Write out again, please, the records below from the first line to the line holding "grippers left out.", inclusive, and nothing else.

Stored items from a collection:
[Start of section]

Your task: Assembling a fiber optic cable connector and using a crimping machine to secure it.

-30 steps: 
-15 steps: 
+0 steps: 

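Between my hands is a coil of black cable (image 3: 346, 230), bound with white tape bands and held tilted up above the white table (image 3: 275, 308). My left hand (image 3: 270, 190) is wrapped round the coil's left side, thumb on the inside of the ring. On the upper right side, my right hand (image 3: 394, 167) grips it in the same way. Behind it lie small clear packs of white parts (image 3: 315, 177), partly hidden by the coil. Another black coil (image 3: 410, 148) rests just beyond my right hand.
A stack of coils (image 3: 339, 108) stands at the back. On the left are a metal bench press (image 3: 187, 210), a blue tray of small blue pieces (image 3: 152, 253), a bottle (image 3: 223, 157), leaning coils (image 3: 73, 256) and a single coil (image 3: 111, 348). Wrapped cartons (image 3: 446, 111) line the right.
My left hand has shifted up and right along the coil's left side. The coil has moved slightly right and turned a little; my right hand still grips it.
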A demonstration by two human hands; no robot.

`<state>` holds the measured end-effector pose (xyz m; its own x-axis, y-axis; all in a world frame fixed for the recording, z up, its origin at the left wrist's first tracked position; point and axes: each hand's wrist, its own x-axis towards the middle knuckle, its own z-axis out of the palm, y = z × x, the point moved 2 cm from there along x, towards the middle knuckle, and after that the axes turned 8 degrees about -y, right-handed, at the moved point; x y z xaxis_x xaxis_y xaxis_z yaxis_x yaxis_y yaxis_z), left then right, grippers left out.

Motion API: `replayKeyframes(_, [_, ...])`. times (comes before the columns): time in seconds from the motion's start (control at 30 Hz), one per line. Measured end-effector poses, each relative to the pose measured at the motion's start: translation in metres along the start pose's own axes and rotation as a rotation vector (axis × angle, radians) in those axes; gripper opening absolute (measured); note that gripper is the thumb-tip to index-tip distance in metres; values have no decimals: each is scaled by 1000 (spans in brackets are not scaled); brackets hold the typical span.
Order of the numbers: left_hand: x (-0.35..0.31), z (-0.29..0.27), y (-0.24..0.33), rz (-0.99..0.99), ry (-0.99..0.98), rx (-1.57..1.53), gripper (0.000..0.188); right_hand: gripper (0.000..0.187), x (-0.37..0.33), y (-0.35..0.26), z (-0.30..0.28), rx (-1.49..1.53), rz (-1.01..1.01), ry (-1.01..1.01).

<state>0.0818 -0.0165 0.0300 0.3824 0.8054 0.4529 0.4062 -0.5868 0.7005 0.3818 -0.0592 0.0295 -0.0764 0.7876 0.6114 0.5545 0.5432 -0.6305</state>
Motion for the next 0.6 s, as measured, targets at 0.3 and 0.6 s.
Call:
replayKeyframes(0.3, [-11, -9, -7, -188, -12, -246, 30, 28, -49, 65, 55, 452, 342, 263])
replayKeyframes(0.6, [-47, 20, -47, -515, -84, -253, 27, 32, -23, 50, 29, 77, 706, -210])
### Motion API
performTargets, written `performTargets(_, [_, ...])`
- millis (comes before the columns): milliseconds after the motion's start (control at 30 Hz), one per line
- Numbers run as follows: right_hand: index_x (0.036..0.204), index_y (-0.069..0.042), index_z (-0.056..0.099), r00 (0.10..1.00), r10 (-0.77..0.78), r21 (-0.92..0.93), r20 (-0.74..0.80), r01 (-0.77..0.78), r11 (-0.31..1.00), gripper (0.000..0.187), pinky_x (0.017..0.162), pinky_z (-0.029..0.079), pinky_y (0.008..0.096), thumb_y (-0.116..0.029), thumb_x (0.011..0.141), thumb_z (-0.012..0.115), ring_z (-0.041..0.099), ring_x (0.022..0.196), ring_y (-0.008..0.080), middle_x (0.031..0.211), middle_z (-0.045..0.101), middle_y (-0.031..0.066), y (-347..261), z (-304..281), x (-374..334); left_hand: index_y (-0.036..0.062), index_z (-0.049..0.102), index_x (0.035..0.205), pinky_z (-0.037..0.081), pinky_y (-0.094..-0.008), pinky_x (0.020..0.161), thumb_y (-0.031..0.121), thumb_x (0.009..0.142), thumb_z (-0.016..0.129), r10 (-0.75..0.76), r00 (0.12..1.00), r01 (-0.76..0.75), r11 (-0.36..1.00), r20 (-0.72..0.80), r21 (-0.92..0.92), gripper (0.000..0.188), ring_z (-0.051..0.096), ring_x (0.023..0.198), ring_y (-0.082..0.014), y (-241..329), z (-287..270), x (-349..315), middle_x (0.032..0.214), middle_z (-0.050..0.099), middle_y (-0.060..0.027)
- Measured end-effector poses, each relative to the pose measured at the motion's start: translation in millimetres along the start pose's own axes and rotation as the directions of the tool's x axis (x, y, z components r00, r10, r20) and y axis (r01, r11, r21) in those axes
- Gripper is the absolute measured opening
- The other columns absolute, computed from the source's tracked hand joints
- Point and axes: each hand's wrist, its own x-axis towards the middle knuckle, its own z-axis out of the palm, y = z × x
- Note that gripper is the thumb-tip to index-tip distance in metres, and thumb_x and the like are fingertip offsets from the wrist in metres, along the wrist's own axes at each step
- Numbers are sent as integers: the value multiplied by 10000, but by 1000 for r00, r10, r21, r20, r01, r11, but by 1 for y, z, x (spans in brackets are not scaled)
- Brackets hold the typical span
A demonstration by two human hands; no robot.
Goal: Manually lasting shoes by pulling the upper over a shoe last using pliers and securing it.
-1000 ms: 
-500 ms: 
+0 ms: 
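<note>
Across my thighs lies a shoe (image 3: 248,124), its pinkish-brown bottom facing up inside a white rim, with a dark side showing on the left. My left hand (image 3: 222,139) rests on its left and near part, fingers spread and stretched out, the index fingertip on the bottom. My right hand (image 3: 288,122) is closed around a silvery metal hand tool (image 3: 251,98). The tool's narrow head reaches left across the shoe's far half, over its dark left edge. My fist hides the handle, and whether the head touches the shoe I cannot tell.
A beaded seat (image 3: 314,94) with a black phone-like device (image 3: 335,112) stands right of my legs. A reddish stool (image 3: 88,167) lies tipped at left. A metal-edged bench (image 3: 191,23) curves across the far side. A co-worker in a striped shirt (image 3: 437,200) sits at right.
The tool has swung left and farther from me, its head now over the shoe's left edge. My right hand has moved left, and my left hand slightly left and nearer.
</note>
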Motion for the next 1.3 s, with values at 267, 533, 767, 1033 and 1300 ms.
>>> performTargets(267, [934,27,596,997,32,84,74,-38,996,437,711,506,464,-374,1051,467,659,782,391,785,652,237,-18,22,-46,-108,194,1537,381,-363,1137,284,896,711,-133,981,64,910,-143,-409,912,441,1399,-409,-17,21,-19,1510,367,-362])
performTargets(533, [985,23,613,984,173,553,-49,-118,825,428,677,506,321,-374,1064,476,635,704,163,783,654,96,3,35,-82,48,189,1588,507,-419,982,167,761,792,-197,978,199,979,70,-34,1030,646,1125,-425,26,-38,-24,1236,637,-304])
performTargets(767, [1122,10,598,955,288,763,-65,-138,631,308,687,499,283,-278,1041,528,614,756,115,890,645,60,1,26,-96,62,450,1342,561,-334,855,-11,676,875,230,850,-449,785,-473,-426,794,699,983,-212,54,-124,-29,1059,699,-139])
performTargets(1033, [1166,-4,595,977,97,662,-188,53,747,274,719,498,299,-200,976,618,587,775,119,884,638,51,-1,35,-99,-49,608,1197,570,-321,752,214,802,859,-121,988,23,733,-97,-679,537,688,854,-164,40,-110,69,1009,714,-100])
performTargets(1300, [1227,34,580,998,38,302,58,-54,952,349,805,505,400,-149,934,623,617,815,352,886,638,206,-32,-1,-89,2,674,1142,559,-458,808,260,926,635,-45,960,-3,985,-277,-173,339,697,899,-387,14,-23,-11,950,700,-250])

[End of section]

- _Reply to the exercise_
Your task: Assembling a fiber optic cable connector and using a crimping machine to secure it.

-30 steps: 
-15 steps: 
+0 steps: 

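Between my hands is a coil of black cable (image 3: 346, 230), bound with white tape bands and held tilted up above the white table (image 3: 275, 308). My left hand (image 3: 270, 190) is wrapped round the coil's left side, thumb on the inside of the ring. On the upper right side, my right hand (image 3: 394, 167) grips it in the same way. Behind it lie small clear packs of white parts (image 3: 315, 177), partly hidden by the coil. Another black coil (image 3: 410, 148) rests just beyond my right hand.
A stack of coils (image 3: 339, 108) stands at the back. On the left are a metal bench press (image 3: 187, 210), a blue tray of small blue pieces (image 3: 152, 253), a bottle (image 3: 223, 157), leaning coils (image 3: 73, 256) and a single coil (image 3: 111, 348). Wrapped cartons (image 3: 446, 111) line the right.
My left hand has shifted up and right along the coil's left side. The coil has moved slightly right and turned a little; my right hand still grips it.
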A demonstration by two human hands; no robot.

`<state>` holds the measured end-effector pose (xyz m; its own x-axis, y-axis; all in a world frame fixed for the recording, z up, its origin at the left wrist's first tracked position; point and axes: each hand's wrist, its own x-axis towards the middle knuckle, its own z-axis out of the palm, y = z × x, the point moved 2 cm from there along x, towards the middle knuckle, and after that the axes turned 8 degrees about -y, right-handed, at the moved point; x y z xaxis_x xaxis_y xaxis_z yaxis_x yaxis_y yaxis_z), left then right, grippers left out.

This answer is finished.